14 Dec 2012
An old man was making his way towards me, pushing his walker in front of him. There was a scale in his path that I quickly moved aside. He came into the room, sat down, and handed me his chart.
Silvano. 76 years old. With high-blood pressure controlled with three medications, diabetes not-quite controlled with two, venous insufficiency, and a history of a below-the-knee amputation on his right.
According to the chart during the patient’s last visit Hugo, one of our clinic doctors, referred him to a “vein clinic”. Silvano said that it went fine.
“Se puso una máquina de sonido en mi pie.” They put a sound machine on my foot. “Then they gave me a pair of long socks, told me that I should walk around when I can and elevate my leg at night, and were very emphatic that I come here regularly for control of my blood pressure and diabetes.”
“So the test that they did on your leg, that went fine?”
“Yes, they said everything was okay.”
They probably did an ankle-brachial index, I thought.
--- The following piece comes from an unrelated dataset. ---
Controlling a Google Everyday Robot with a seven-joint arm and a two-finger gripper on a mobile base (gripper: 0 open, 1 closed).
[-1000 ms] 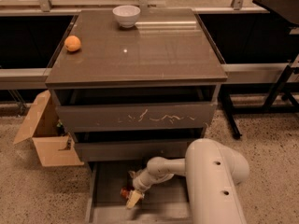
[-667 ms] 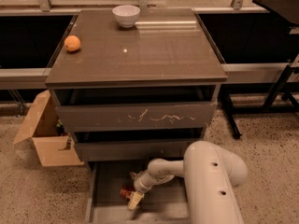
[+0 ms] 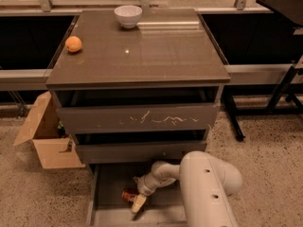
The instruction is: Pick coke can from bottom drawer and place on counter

ABI is the ratio of blood pressure in the legs to pressure in the arms. Lower pressure in the legs is an indication of atherosclerotic disease in the arteries, buildup of cholesterol deposits and plaque causing blockage of vessels.
Listening carefully, the patient’s heart and lungs sounded fine. His left lower leg was discoloured with mild swelling. But there were no lesions, his pulses there were strong, and he had good sensation.
Because I was a student, he wanted to show me his amputated leg. He took off his prosthetic and began unwrapping the ace bandage around the stump.
“Por qué necesitó la amputación?” Why did you need an amputation.
“I had an infection. It began in my little toe and kept growing. To stop it they took off my leg.”
When it seems like a patient’s everyday might be difficult, I’m curious about what support they have. And I ask.
“Who do you live with? One of your children?”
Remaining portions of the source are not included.